◆ Available data
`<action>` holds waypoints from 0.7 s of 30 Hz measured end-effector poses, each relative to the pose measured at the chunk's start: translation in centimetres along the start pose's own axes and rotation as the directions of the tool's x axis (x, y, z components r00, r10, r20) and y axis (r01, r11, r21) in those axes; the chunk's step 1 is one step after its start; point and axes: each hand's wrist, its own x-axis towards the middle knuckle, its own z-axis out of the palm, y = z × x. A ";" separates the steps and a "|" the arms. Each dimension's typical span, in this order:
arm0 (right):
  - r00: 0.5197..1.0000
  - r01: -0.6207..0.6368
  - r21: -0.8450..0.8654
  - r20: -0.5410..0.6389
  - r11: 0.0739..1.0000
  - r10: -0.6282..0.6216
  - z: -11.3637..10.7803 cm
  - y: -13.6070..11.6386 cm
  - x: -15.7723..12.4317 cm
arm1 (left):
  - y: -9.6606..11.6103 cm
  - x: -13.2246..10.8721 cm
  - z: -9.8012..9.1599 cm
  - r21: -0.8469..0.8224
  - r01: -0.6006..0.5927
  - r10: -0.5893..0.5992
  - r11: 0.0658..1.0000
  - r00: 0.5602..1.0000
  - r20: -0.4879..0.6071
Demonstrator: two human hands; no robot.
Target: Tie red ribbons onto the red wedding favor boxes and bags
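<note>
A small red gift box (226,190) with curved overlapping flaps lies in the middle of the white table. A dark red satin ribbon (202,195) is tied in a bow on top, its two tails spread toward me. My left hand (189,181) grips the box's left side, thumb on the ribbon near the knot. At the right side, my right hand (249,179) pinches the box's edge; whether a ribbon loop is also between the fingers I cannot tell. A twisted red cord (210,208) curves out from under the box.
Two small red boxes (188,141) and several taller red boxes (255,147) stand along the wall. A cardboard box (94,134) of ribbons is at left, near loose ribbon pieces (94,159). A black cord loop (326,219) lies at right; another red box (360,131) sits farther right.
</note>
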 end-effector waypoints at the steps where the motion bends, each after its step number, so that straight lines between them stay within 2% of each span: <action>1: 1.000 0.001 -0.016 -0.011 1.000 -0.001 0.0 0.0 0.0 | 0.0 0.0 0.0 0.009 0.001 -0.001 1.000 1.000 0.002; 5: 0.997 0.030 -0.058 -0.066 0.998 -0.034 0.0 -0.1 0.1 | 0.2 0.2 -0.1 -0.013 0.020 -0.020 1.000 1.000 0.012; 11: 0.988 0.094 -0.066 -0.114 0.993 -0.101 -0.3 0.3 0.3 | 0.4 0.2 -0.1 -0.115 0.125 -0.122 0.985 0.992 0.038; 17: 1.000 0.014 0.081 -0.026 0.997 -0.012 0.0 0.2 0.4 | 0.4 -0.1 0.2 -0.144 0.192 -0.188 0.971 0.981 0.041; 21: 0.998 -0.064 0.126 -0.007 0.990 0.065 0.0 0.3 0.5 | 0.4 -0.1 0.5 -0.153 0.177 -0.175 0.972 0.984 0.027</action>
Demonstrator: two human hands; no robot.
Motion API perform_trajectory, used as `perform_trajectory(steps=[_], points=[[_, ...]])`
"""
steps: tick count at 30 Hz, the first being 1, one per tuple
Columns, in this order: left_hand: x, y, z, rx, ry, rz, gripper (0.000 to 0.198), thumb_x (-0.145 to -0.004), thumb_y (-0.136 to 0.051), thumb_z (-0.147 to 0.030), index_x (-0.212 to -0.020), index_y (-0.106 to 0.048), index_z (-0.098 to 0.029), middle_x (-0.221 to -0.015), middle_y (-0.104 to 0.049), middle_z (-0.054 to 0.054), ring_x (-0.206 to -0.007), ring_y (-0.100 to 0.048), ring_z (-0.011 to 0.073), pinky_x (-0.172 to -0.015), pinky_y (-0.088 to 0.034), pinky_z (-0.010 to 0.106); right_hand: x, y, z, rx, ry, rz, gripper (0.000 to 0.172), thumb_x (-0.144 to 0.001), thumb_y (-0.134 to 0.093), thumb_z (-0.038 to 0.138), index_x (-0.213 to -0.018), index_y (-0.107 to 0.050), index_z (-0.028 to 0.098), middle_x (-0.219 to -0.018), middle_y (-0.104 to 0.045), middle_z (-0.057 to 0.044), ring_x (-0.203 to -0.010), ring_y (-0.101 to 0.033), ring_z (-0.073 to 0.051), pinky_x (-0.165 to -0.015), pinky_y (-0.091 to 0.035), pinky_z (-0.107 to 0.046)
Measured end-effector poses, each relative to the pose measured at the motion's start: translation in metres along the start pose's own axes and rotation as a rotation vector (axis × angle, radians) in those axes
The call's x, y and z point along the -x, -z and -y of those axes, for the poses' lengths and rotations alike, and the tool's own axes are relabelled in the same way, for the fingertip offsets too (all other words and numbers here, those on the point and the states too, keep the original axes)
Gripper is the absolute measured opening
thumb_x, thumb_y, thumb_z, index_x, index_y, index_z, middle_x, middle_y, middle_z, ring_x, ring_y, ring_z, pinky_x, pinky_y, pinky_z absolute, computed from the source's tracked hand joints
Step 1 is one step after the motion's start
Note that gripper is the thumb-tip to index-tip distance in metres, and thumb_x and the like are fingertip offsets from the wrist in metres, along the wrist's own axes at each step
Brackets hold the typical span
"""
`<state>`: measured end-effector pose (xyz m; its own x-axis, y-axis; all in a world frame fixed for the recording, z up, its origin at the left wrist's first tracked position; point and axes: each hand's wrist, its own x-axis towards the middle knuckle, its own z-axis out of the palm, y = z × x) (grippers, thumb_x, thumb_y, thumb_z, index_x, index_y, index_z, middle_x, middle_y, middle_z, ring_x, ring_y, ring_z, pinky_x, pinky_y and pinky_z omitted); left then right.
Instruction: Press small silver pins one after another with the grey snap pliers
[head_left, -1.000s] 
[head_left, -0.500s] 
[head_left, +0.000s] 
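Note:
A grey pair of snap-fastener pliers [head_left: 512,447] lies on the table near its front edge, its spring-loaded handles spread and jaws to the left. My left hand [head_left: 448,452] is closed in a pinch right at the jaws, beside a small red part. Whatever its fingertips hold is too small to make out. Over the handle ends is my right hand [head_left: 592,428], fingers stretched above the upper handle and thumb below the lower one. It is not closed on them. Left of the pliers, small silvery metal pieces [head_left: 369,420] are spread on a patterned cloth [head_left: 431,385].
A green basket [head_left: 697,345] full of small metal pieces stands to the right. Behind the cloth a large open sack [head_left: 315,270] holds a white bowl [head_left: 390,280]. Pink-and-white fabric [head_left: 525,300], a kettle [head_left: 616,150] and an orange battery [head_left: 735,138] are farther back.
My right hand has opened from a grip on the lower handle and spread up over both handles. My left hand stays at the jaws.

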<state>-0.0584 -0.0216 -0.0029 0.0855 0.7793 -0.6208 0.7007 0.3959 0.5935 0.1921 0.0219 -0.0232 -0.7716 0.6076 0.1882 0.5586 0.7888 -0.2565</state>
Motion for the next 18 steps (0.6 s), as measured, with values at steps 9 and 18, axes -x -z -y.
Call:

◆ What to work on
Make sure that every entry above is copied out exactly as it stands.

◆ Output for this task
`<action>` holds waypoints from 0.7 s of 30 Hz measured end-effector poses, each relative to the pose measured at the chunk's start: translation in centimetres along the start pose's own axes and rotation as the directions of the tool's x axis (x, y, z components r00, r10, r20) and y axis (r01, r11, r21) in those axes; the chunk's step 1 is one step after its start; point and axes: each hand's wrist, its own x-axis towards the middle knuckle, its own z-axis out of the palm, y = z × x. A ";" separates the steps and a "|" the arms. Each dimension's typical span, in this order:
arm0 (right):
  - r00: 0.5197..1.0000
  - r01: -0.6207..0.6368
  - r21: -0.8450..0.8654
  - r20: -0.5410..0.6389
  - r11: 0.0739..1.0000
  - r10: -0.6282..0.6216
  - z: -11.3637..10.7803 cm
  - y: -13.6070..11.6386 cm
  - x: -15.7723..12.4317 cm
arm1 (left):
  - y: -9.6606..11.6103 cm
  - x: -13.2246..10.8721 cm
  - z: -9.8012..9.1599 cm
  - r21: -0.8469..0.8224
  - r01: -0.6006..0.5927
  - r10: -0.5893..0.5992
  - r11: 0.0658..1.0000
  - r00: 0.5602..1.0000
  - r20: -0.4879..0.6071
Demonstrator: two human hands; no robot.
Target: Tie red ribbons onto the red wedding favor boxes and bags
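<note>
A small red gift box (226,190) with curved overlapping flaps lies in the middle of the white table. A dark red satin ribbon (202,195) is tied in a bow on top, its two tails spread toward me. My left hand (189,181) grips the box's left side, thumb on the ribbon near the knot. At the right side, my right hand (249,179) pinches the box's edge; whether a ribbon loop is also between the fingers I cannot tell. A twisted red cord (210,208) curves out from under the box.
Two small red boxes (188,141) and several taller red boxes (255,147) stand along the wall. A cardboard box (94,134) of ribbons is at left, near loose ribbon pieces (94,159). A black cord loop (326,219) lies at right; another red box (360,131) sits farther right.
</note>
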 end-effector waypoints at the steps where the motion bends, each after its step number, so that straight lines between them stay within 2% of each span: <action>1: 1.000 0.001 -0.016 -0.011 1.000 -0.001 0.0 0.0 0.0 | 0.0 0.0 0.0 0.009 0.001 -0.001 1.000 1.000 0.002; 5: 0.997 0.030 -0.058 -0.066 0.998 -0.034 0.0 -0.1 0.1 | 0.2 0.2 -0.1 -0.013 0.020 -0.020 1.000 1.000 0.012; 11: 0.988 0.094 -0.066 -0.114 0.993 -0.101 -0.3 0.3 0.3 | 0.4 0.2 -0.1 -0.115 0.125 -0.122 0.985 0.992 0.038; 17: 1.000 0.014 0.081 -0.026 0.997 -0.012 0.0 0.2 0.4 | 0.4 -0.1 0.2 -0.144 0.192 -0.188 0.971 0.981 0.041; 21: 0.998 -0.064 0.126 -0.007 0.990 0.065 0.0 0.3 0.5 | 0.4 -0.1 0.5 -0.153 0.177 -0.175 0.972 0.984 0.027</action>
Demonstrator: two human hands; no robot.
Motion API perform_trajectory, used as `perform_trajectory(steps=[_], points=[[_, ...]])`
"""
steps: tick count at 30 Hz, the first being 1, one per tuple
Columns, in this order: left_hand: x, y, z, rx, ry, rz, gripper (0.000 to 0.198), thumb_x (-0.145 to -0.004), thumb_y (-0.136 to 0.051), thumb_z (-0.147 to 0.030), index_x (-0.212 to -0.020), index_y (-0.106 to 0.048), index_z (-0.098 to 0.029), middle_x (-0.221 to -0.015), middle_y (-0.104 to 0.049), middle_z (-0.054 to 0.054), ring_x (-0.206 to -0.007), ring_y (-0.100 to 0.048), ring_z (-0.011 to 0.073), pinky_x (-0.172 to -0.015), pinky_y (-0.088 to 0.034), pinky_z (-0.010 to 0.106); right_hand: x, y, z, rx, ry, rz, gripper (0.000 to 0.172), thumb_x (-0.144 to 0.001), thumb_y (-0.134 to 0.093), thumb_z (-0.038 to 0.138), index_x (-0.213 to -0.018), index_y (-0.107 to 0.050), index_z (-0.028 to 0.098), middle_x (-0.219 to -0.018), middle_y (-0.104 to 0.045), middle_z (-0.057 to 0.044), ring_x (-0.203 to -0.010), ring_y (-0.101 to 0.033), ring_z (-0.073 to 0.051), pinky_x (-0.165 to -0.015), pinky_y (-0.091 to 0.035), pinky_z (-0.107 to 0.046)
Measured end-effector poses, each relative to the pose measured at the motion's start: translation in metres along the start pose's own axes and rotation as a rotation vector (axis × angle, radians) in those axes
The call's x, y and z point along the -x, -z and -y of those axes, for the poses' lengths and rotations alike, and the tool's own axes are relabelled in the same way, for the fingertip offsets too (all other words and numbers here, those on the point and the states too, keep the original axes)
Gripper is the absolute measured opening
thumb_x, thumb_y, thumb_z, index_x, index_y, index_z, middle_x, middle_y, middle_z, ring_x, ring_y, ring_z, pinky_x, pinky_y, pinky_z absolute, computed from the source's tracked hand joints
Step 1 is one step after the motion's start
Note that gripper is the thumb-tip to index-tip distance in metres, and thumb_x and the like are fingertip offsets from the wrist in metres, along the wrist's own axes at each step
Brackets hold the typical span
"""
`<state>`: measured end-effector pose (xyz m; its own x-axis, y-axis; all in a world frame fixed for the recording, z up, its origin at the left wrist's first tracked position; point and axes: each hand's wrist, its own x-axis towards the middle knuckle, its own z-axis out of the palm, y = z × x) (grippers, thumb_x, thumb_y, thumb_z, index_x, index_y, index_z, middle_x, middle_y, middle_z, ring_x, ring_y, ring_z, pinky_x, pinky_y and pinky_z omitted); left then right.
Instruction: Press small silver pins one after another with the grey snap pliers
[head_left, -1.000s] 
[head_left, -0.500s] 
[head_left, +0.000s] 
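Note:
A grey pair of snap-fastener pliers [head_left: 512,447] lies on the table near its front edge, its spring-loaded handles spread and jaws to the left. My left hand [head_left: 448,452] is closed in a pinch right at the jaws, beside a small red part. Whatever its fingertips hold is too small to make out. Over the handle ends is my right hand [head_left: 592,428], fingers stretched above the upper handle and thumb below the lower one. It is not closed on them. Left of the pliers, small silvery metal pieces [head_left: 369,420] are spread on a patterned cloth [head_left: 431,385].
A green basket [head_left: 697,345] full of small metal pieces stands to the right. Behind the cloth a large open sack [head_left: 315,270] holds a white bowl [head_left: 390,280]. Pink-and-white fabric [head_left: 525,300], a kettle [head_left: 616,150] and an orange battery [head_left: 735,138] are farther back.
My right hand has opened from a grip on the lower handle and spread up over both handles. My left hand stays at the jaws.
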
<state>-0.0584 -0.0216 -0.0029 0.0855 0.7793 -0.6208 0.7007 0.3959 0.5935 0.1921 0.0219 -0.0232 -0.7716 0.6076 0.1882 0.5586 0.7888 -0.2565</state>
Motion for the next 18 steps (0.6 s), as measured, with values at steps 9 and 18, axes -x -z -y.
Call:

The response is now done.